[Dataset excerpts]
=======
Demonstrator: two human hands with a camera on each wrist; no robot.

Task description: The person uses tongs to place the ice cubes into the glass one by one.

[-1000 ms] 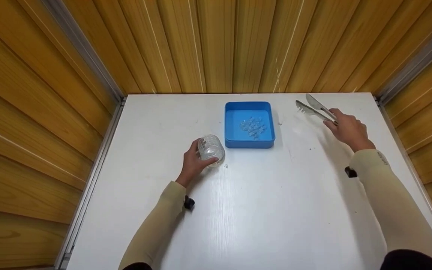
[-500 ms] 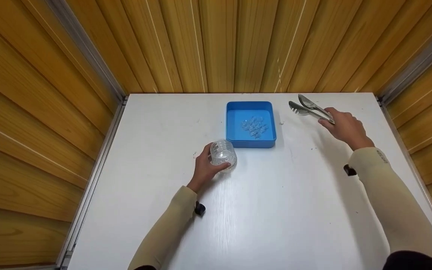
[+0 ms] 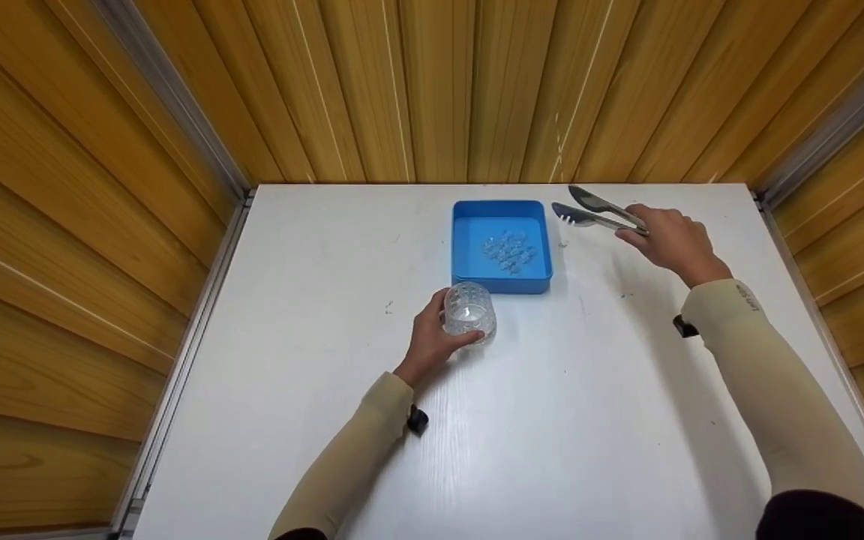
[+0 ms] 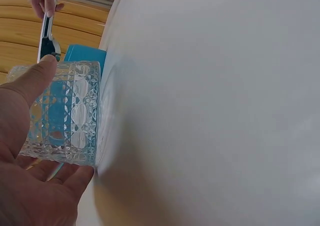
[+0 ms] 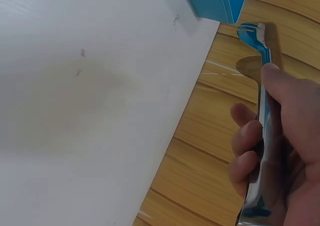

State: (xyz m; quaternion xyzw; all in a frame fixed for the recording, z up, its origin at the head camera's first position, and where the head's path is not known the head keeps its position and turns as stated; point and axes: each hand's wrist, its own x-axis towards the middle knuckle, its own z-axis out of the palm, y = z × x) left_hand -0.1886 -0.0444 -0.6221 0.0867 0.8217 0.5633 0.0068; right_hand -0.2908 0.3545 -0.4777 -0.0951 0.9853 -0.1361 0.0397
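Observation:
My left hand (image 3: pixel 436 337) grips a clear patterned glass (image 3: pixel 469 309) round its side, thumb on one face and fingers on the other. In the left wrist view the glass (image 4: pixel 62 113) shows a cut diamond texture, and its base is at or close to the table. Just beyond it stands a square blue tray (image 3: pixel 503 286) with small clear pieces (image 3: pixel 509 251) inside. My right hand (image 3: pixel 676 244) holds metal tongs (image 3: pixel 601 210), their arms spread, tips above the table right of the tray. One tip is fork-like, the other spoon-like, in the right wrist view.
A white table (image 3: pixel 552 420) carries everything, with small marks or specks on its top. Wood-patterned panels (image 3: pixel 439 90) rise behind it and at both sides. Metal rails (image 3: pixel 177 97) run along the corners.
The left hand has carried the glass to the right, to the front of the blue tray. My right hand has brought the tongs leftward, closer to the tray.

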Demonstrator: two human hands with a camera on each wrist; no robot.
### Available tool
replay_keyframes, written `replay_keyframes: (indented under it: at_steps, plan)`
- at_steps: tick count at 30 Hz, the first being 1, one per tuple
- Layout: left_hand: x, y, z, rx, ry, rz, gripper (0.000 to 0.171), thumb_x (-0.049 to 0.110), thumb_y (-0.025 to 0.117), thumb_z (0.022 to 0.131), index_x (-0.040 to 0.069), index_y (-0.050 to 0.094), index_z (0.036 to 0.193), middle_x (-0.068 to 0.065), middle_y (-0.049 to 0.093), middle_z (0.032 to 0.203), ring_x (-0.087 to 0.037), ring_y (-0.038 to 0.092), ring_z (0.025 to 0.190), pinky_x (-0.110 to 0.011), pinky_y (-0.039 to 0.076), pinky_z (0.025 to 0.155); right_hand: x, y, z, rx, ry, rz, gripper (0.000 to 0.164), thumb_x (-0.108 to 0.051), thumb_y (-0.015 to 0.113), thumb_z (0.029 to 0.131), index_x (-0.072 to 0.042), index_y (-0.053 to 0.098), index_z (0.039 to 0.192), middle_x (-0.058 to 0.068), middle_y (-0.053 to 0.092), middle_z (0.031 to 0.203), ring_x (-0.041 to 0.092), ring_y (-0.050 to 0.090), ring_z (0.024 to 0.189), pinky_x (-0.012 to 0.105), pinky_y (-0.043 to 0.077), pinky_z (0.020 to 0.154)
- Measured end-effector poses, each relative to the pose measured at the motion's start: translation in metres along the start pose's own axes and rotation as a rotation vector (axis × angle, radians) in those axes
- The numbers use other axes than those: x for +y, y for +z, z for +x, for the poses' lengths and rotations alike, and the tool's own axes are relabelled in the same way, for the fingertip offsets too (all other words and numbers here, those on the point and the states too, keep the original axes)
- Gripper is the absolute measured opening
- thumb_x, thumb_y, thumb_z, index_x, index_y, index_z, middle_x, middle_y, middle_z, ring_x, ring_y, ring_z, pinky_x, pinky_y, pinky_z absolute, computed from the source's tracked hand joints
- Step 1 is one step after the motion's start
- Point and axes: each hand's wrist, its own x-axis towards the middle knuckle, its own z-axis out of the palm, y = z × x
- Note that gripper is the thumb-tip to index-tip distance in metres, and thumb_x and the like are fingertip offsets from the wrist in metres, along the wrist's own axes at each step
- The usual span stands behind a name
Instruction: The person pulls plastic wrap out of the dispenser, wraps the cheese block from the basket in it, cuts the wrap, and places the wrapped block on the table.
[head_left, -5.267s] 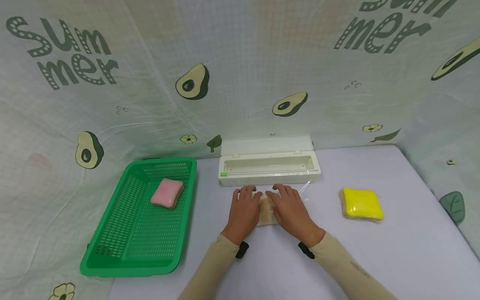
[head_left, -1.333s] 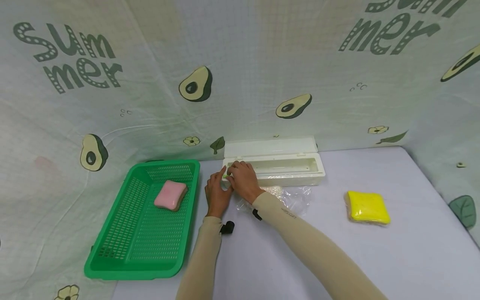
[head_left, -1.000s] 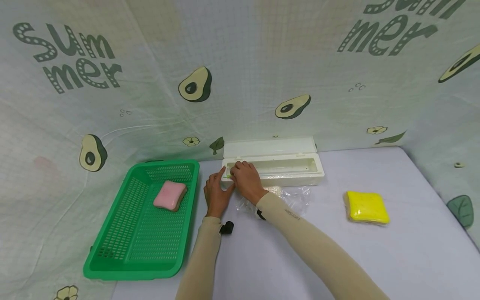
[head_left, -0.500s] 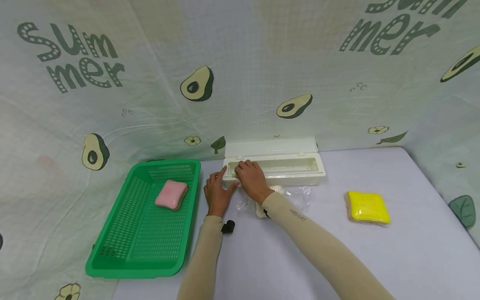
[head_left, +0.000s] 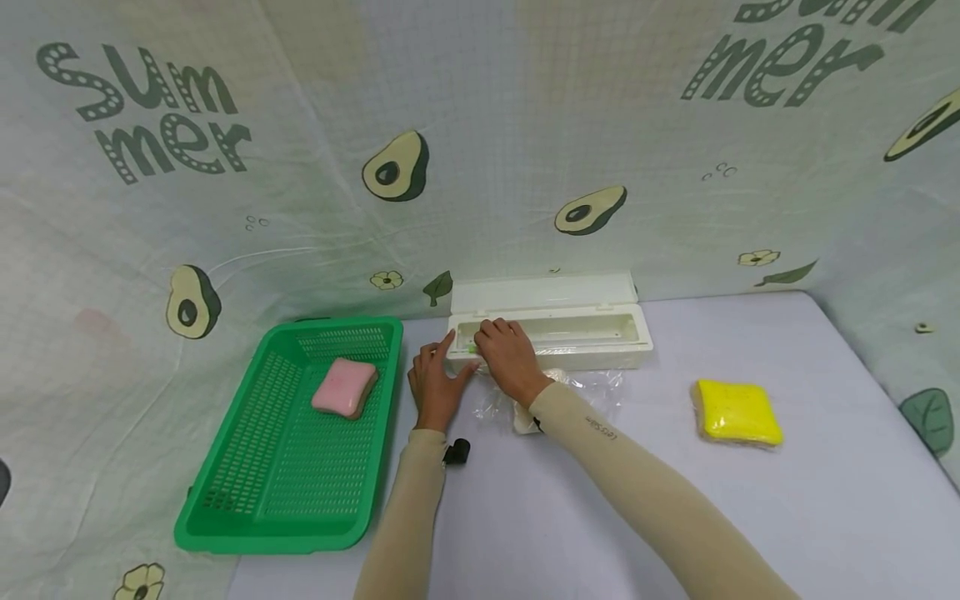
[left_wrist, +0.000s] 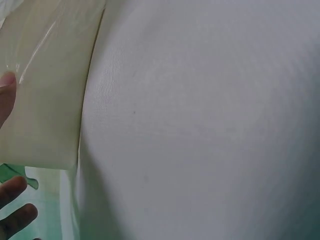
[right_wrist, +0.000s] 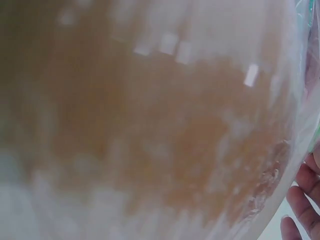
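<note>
Noted: green slider (head_left: 472, 350) at 9 o'clock of right grip (head_left: 513, 358), apparently pinched in curled fingers. Lies near 9 o'clock end of white box (head_left: 581, 362), most length toward 3. Noted also: left grip (head_left: 437, 387), fingers spread apart, at box end.

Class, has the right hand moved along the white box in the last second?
Yes: the right hand has shifted rightward along the white box, farther from its left end.

The pale table (head_left: 840, 500) carries a green basket (head_left: 270, 543) at frame left, a white box (head_left: 592, 361) and clear film (head_left: 596, 394) at centre, a yellow block (head_left: 738, 412) at right.
</note>
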Motion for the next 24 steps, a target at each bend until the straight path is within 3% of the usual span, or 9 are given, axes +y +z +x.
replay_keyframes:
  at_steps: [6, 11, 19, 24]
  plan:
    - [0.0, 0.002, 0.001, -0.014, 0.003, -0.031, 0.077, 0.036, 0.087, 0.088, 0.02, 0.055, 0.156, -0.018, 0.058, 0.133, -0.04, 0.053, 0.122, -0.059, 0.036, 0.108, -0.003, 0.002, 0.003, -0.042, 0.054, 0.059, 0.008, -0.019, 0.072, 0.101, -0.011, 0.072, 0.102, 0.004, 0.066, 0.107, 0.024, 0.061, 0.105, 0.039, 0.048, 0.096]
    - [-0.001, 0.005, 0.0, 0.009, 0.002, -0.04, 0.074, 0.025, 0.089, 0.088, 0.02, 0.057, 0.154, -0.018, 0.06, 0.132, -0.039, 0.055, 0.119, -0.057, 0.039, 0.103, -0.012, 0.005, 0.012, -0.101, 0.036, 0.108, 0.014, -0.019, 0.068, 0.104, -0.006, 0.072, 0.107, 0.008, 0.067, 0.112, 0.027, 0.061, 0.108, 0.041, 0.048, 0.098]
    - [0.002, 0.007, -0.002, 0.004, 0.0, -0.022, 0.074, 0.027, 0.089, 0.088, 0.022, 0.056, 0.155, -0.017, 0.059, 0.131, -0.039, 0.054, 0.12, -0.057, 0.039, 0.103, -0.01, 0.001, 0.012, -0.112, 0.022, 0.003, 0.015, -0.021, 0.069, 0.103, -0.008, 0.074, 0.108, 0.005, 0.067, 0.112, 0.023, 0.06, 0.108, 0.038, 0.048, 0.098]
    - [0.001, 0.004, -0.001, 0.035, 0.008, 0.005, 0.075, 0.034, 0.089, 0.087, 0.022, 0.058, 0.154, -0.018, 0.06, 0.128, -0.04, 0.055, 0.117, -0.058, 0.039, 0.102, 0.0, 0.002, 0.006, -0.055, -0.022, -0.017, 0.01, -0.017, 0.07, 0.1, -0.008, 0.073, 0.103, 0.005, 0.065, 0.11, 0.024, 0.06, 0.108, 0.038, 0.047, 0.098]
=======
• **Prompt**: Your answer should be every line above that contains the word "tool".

• **Solution to the exercise**:
### Available tool
- The numbers use other axes than those: x for +y, y for +z, z for +x, for the poses' lengths and rotations alike, and the tool's own axes are relabelled in the same way, for the fingertip offsets too (all other words and numbers here, those on the point and the states too, keep the original axes)

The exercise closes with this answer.